Back in April, Merel failed two vision tests at her school. Thinking that she would probably just need glasses, we scheduled an eye doctor visit and assumed that would be the end of it. But the lady that tested Merel could not figure out what was wrong with her eyes. She obviously had a lot of problems seeing out of her right eye. You know those charts they make you read, that have the really huge one letter E at the top, well she couldn't read that one big letter. None of the lenses they tried putting in front of that eye made it any better. Two eye doctors later, nobody had any idea still. The more I think about this, the less I understand it since these brain tumors are supposedly not that uncommon, and loss of vision is a typical symptom. After much waiting for test results, we were referred to Dr. Jon Davis, a pediatric ophthalmologist associated with Children's Hospital of Pittsburgh. He did a series of tests as well and finally decided that there was a high likelihood of a lesion or tumor in the brain, exerting pressure on the optic chiasm (the nerve center where information from the left and right optic nerves are combined). He ordered an MRI (Magnetic Resonance Imaging) test which took place the next day. The result of that test confirmed his suspicion, a brain tumor near the optic chiasm.

As we soon learned, brain tumors come in many different varieties. Some are fast growing, some are slow growing or don't grow at all. Treatment varies, some can be removed with surgery, others require chemotherapy ("chemo") and/or radiation, and some are left alone while they don't get any bigger and don't pose a threat of any kind. People always ask us whether the tumor is malignant or benign, because this is how we distinguish growths in other parts of the body from cancer. It turns out that this distinction does not exist when the growth is in the brain. All brain tumors are considered cancerous. The main reason for this is that even a growth which would be considered "benign" in other parts of the body can be very dangerous in the brain, since sooner or later it is bound to put pressure on some other part of the brain, which can cause any number of problems.

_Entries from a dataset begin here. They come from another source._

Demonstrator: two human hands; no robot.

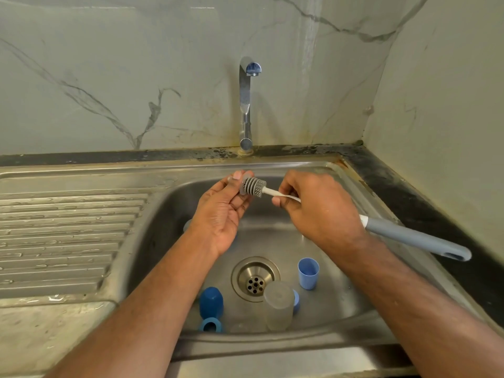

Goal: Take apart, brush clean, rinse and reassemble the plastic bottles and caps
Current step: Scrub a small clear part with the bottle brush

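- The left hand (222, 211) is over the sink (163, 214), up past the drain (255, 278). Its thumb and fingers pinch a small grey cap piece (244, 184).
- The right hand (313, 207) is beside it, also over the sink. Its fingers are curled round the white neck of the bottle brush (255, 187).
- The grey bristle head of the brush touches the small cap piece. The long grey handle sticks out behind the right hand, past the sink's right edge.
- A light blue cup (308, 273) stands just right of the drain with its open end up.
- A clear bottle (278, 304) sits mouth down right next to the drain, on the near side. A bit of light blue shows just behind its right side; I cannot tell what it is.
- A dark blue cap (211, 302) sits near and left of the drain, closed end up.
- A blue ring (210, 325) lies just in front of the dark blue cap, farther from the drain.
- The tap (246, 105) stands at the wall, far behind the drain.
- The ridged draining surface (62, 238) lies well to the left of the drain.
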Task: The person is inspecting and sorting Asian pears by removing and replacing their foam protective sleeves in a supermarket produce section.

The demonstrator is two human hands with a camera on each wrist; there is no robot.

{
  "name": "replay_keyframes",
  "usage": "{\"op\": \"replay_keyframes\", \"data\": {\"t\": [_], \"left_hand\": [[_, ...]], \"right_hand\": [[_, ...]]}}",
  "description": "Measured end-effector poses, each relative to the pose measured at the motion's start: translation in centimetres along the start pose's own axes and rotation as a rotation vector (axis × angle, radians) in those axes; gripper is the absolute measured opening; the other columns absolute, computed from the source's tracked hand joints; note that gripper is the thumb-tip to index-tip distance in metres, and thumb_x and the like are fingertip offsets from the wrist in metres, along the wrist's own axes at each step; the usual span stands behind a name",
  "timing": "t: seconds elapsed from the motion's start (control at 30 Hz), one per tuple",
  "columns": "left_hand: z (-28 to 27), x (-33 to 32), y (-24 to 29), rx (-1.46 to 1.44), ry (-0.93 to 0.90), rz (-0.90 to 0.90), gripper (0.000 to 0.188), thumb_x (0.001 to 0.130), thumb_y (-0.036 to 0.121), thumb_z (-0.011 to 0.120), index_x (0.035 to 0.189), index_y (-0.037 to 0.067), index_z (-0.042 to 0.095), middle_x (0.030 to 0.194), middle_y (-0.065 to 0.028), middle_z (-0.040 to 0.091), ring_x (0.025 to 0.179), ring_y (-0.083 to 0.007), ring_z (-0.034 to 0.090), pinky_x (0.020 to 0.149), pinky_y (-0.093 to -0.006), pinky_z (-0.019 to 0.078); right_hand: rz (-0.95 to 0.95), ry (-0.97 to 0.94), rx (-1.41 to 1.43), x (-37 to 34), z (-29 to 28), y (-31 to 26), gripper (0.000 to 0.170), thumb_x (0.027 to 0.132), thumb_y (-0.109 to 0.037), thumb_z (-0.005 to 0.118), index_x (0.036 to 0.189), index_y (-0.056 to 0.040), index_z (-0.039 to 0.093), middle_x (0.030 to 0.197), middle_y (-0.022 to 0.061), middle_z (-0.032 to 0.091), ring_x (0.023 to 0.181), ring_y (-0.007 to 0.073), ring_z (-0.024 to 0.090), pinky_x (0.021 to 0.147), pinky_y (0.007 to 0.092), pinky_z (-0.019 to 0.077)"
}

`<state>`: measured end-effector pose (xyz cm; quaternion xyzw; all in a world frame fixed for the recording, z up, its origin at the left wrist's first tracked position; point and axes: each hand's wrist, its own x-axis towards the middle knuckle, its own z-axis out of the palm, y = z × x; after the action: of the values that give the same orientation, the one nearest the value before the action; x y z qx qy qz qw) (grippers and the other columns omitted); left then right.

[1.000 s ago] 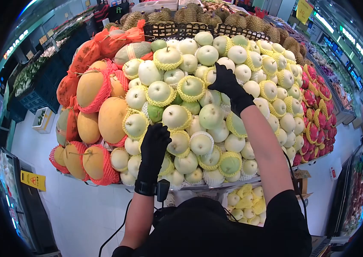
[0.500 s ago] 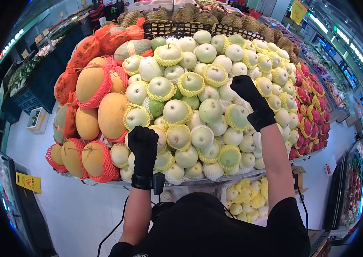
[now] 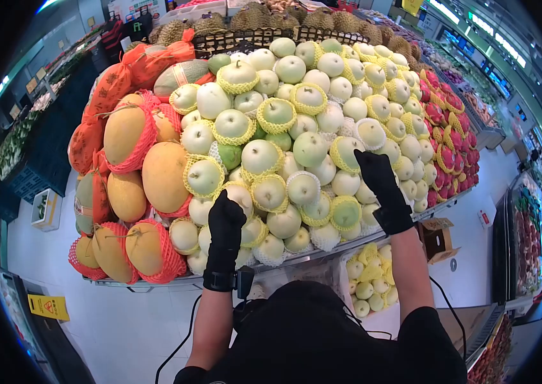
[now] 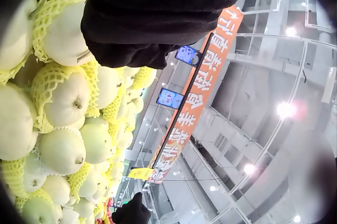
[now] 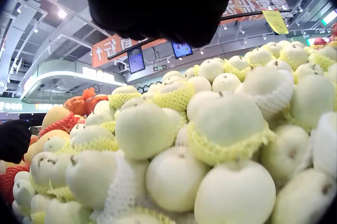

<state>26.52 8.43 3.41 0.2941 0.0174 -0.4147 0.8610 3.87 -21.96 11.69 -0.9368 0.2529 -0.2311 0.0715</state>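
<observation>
Pale green melons (image 3: 310, 149), many in yellow or white foam nets, are heaped on a display stand. My left hand (image 3: 225, 221), in a black glove, hovers at the heap's near left side with its fingers curled. In the left wrist view the dark glove (image 4: 152, 18) overlaps netted melons. My right hand (image 3: 380, 179), gloved likewise, is over the right part of the heap, fingers bent in beside a yellow-netted melon (image 3: 346, 153). Above the fruit in the right wrist view, the glove (image 5: 158, 5) is a dark shape. No fruit shows in either hand.
Large orange-yellow melons (image 3: 166, 178) in red nets lie on the left, with red-bagged melons (image 3: 109, 93) behind. Dragon fruit (image 3: 445, 118) fills the right end. Durians (image 3: 255, 18) stand behind a black basket (image 3: 239, 43). Below the stand's edge is a box of melons (image 3: 368, 281).
My right hand has drawn back from the upper middle of the heap toward me, its fingers now curled in. The left hand stays at the near left side. The head view has shifted slightly.
</observation>
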Motion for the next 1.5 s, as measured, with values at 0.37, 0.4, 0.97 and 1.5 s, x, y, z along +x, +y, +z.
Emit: {"op": "replay_keyframes", "data": {"t": [0.37, 0.4, 0.97, 1.5], "left_hand": [[-0.6, -1.4, -0.7, 0.216, -0.158, -0.098, 0.044, 0.102, 0.037, 0.044, 0.063, 0.02, 0.033, 0.054, 0.006, 0.027, 0.044, -0.0075, 0.026, 0.04, -0.0238, 0.0223], [-0.5, -1.6, -0.9, 0.236, -0.154, -0.091, 0.044, 0.101, 0.038, 0.045, 0.063, 0.019, 0.036, 0.054, 0.0054, 0.03, 0.043, -0.0076, 0.027, 0.04, -0.0237, 0.0228], [-0.7, -5.9, -11.5, 0.48, -0.09, -0.339, 0.041, 0.1, 0.035, 0.047, 0.064, 0.02, 0.037, 0.05, 0.0064, 0.025, 0.039, -0.0076, 0.025, 0.035, -0.0241, 0.0191], [1.4, -8.6, -21.7, 0.588, -0.144, -0.415, 0.036, 0.101, 0.034, 0.047, 0.07, 0.015, 0.045, 0.055, 0.0056, 0.029, 0.045, -0.0077, 0.026, 0.044, -0.0248, 0.022]], "right_hand": [[0.268, 0.187, -0.097, -15.6, 2.4, 1.2, 0.011, 0.091, -0.009, 0.054, 0.099, -0.003, 0.058, 0.081, 0.021, 0.064, 0.078, 0.0364, 0.064, 0.063, 0.0418, 0.0499], [0.396, 0.125, -0.095, -16.6, 2.3, 1.3, 0.011, 0.088, -0.012, 0.057, 0.093, -0.0023, 0.058, 0.075, 0.0211, 0.063, 0.074, 0.0394, 0.062, 0.062, 0.0431, 0.0492], [0.813, 0.33, 1.539, -43.0, 8.2, 2.9, 0.02, 0.087, -0.007, 0.057, 0.106, 0.0, 0.061, 0.094, 0.0077, 0.063, 0.083, 0.0194, 0.061, 0.072, 0.0303, 0.0498], [0.714, -0.172, 0.214, -55.0, 11.9, 8.6, 0.023, 0.085, -0.025, 0.058, 0.074, -0.0074, 0.068, 0.074, 0.0143, 0.066, 0.07, 0.0321, 0.064, 0.062, 0.0434, 0.0504]]}}
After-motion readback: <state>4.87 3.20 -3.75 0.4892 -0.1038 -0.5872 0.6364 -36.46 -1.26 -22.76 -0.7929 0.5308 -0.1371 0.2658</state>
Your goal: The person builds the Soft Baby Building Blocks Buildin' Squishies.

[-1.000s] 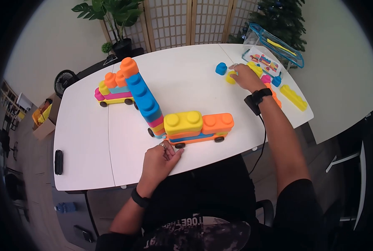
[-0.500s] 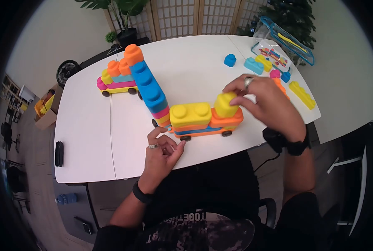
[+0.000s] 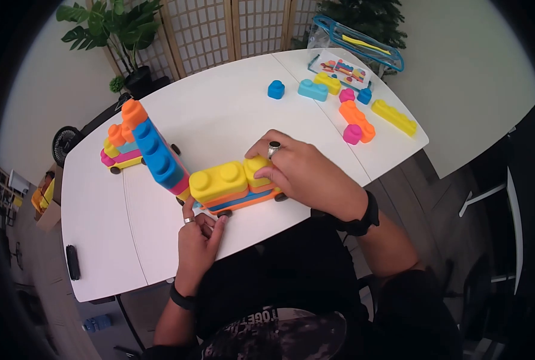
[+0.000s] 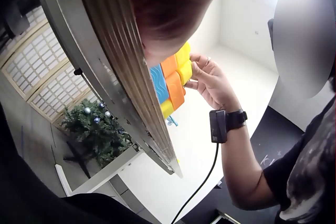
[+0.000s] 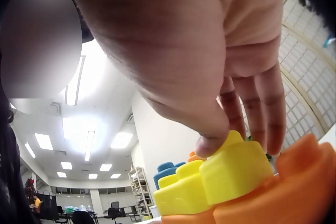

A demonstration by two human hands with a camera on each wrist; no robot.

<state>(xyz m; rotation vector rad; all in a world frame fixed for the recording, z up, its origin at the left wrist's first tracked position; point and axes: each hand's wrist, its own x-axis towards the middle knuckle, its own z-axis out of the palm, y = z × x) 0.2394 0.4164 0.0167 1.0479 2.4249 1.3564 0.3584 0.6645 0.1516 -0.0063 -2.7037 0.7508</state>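
Note:
My right hand (image 3: 306, 174) pinches a small yellow block (image 3: 254, 168) between thumb and fingers. In the right wrist view this block (image 5: 236, 174) sits on an orange block (image 5: 302, 176), beside a longer yellow block (image 5: 181, 198). These blocks top a wheeled toy train car (image 3: 249, 203) near the table's front edge. Low at its left end, my left hand (image 3: 197, 246) rests with bent fingers, index fingertip by the coupling and thumb at a black wheel (image 3: 224, 213). A tall stack of blue blocks (image 3: 156, 159) topped with orange stands on the adjoining car.
Farther left is a pink and yellow car (image 3: 126, 159). Loose blocks lie at the right: a blue one (image 3: 276, 90), a light-blue one (image 3: 313, 90), an orange one (image 3: 357, 120) and a long yellow one (image 3: 393, 117). Behind are a picture card (image 3: 342, 69) and clear bag (image 3: 363, 45).
My right hand has brought the small yellow block from the loose blocks to the orange block on the car, where it now sits lower. My left hand stays by the coupling. The head view has shifted.

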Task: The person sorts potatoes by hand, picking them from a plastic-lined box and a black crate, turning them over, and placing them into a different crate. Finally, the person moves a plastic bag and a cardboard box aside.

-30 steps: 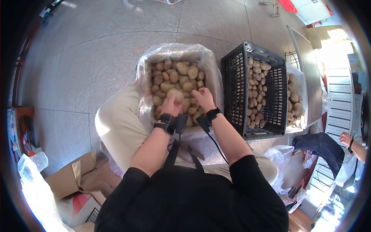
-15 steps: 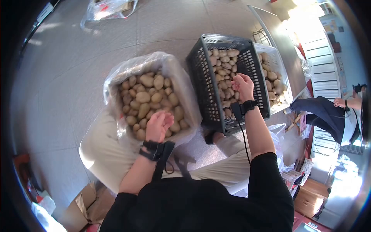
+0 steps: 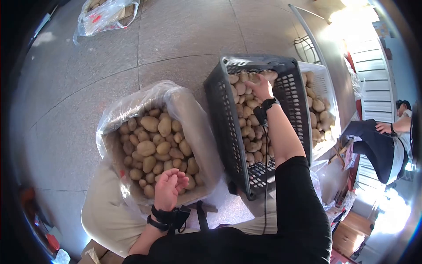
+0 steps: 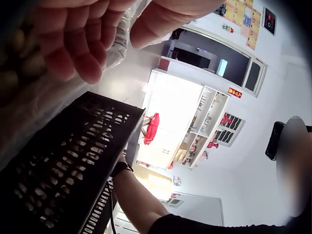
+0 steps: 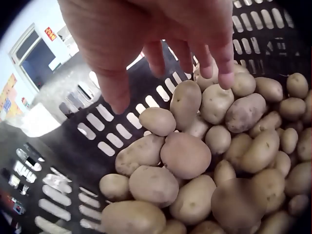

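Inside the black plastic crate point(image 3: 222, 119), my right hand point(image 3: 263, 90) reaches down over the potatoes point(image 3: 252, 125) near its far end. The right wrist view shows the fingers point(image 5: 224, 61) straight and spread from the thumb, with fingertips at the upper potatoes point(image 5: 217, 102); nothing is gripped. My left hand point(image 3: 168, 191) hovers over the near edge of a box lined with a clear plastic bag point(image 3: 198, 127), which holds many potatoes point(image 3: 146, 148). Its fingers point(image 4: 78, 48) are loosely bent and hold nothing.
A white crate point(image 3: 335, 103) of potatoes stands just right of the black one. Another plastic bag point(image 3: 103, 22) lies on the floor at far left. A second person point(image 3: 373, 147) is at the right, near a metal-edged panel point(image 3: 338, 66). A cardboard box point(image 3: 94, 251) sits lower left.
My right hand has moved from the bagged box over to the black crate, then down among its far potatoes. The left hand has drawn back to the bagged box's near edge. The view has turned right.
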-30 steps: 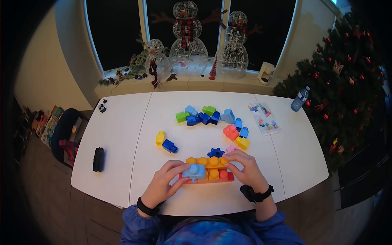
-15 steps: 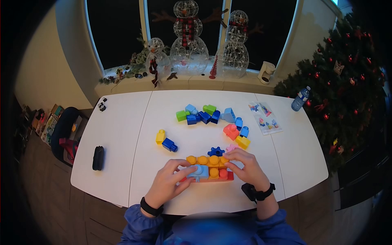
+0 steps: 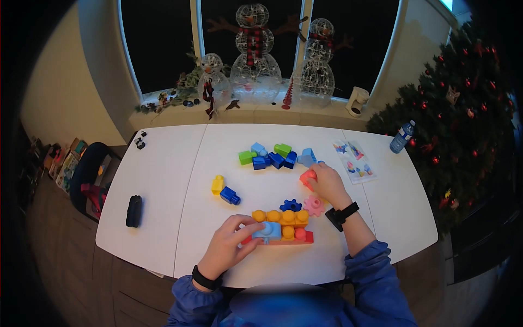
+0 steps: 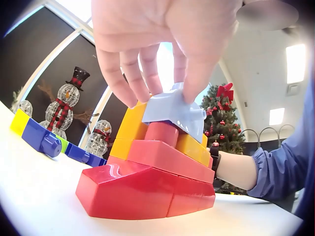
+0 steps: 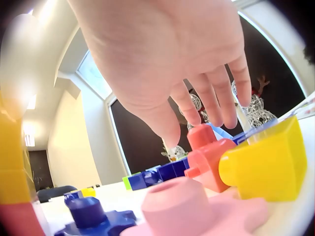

The same day of the MRI test, doctors took nine tubes of blood from Merel, who proudly told me on the phone that she didn't even cry at all. The blood tests were supposed to help determine exactly which kind of tumor we were dealing with. They ultimately decided that there were two or three possibilities left, and the only way to find out which was to do a brian biopsy. This took place on Friday, June 11 at Presbyterian Hospital in Pittsburgh. Under general aenesthesia, they drilled a tiny hole in her skull and took out three pieces of tissue. The exact location was determined with the aid of a laser guided probe which Merel had to wear on her head. The surgery took about two hours. Merel recovered well and has a single stitch on the top of her head. She is allowed to do just about everything other than swim for about two weeks.